Self-supervised Learning in Depth — part 2 of 2

Toyota Research Institute

Published in

Toyota Research Institute

9 min readMay 22, 2021

Beyond self-supervised learning for depth estimation.

By: Vitor Guizilini, Rares Ambrus, Adrien Gaidon

*Learning to predict depth from images, using not only geometry but also other sources of information when available.*

In our previous post, we discussed how deep neural networks can predict depth from a single image. In particular, we showed that this problem can be self-supervised using only videos and geometric constraints. This approach is highly scalable and can even work on uncalibrated cameras or multi-camera rigs commonly used for autonomous driving.

However, there are some inherent limitations of self-supervised learning for monocular depth estimation, for instance, scale ambiguity. Thankfully, these issues can be addressed by adding minimal additional information. In this second blog post, we will discuss these challenges and recent research we have done at TRI to overcome them, going beyond self-supervised learning.

Weak Supervision: Tell Me How Fast, I Will Tell You How Far

In theory, it is geometrically impossible to estimate the metric scale of a scene from pixels only. An object could be small and very close, or large and very far away, yet appear the same on a picture. This is why self-supervised monocular depth prediction methods are scale-ambiguous: they can only recover the geometry of a scene up to an unknown multiplicative scale factor.
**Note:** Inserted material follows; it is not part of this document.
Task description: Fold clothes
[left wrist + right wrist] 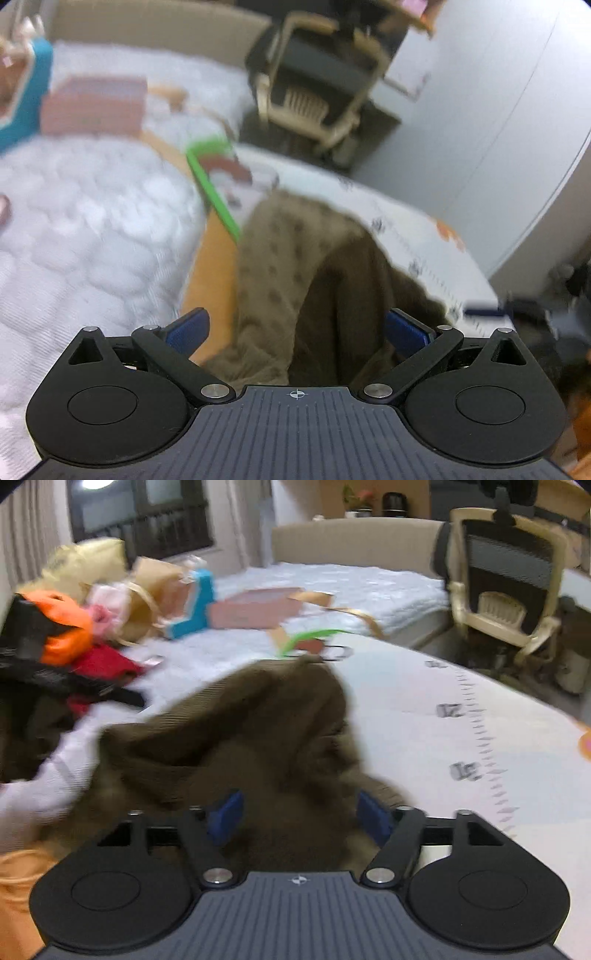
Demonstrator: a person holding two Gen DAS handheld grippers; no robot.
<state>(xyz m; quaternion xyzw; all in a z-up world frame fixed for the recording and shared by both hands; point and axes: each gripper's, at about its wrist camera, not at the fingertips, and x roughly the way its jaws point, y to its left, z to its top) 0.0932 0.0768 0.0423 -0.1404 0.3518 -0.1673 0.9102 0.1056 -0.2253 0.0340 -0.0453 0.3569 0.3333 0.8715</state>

However, for most applications in robotics, we definitely want to know how far objects are in meters! Thankfully, there are several ways to recover scale in practice.

The first and most common method is to rely on known camera calibration information, for instance the height of the camera above the ground or the distance between camera pairs in a multi-camera rig. Using these parameters, it is easy to metrically scale depth predictions like we did in our Full Surround Monodepth paper described in part 1. The problem with these static priors is that they are assumed fixed after calibration. Run into a pothole and things move a bit? Now your predictions will be way off until you recalibrate.

A more robust approach is to rely on velocity information as weak supervision during training. Weak supervision, a very broad term used in the Machine Learning community, simply means an inexpensive source of information that gives you some idea of what the correct prediction is. In our case, most cars, robots, and mobile phones have additional inexpensive sensors (e.g., accelerometers or odometers) that can measure speed in meters per second. But speed is how fast you move, not how far everything is from you. So how can that information be used to make our depth network output predictions in meters?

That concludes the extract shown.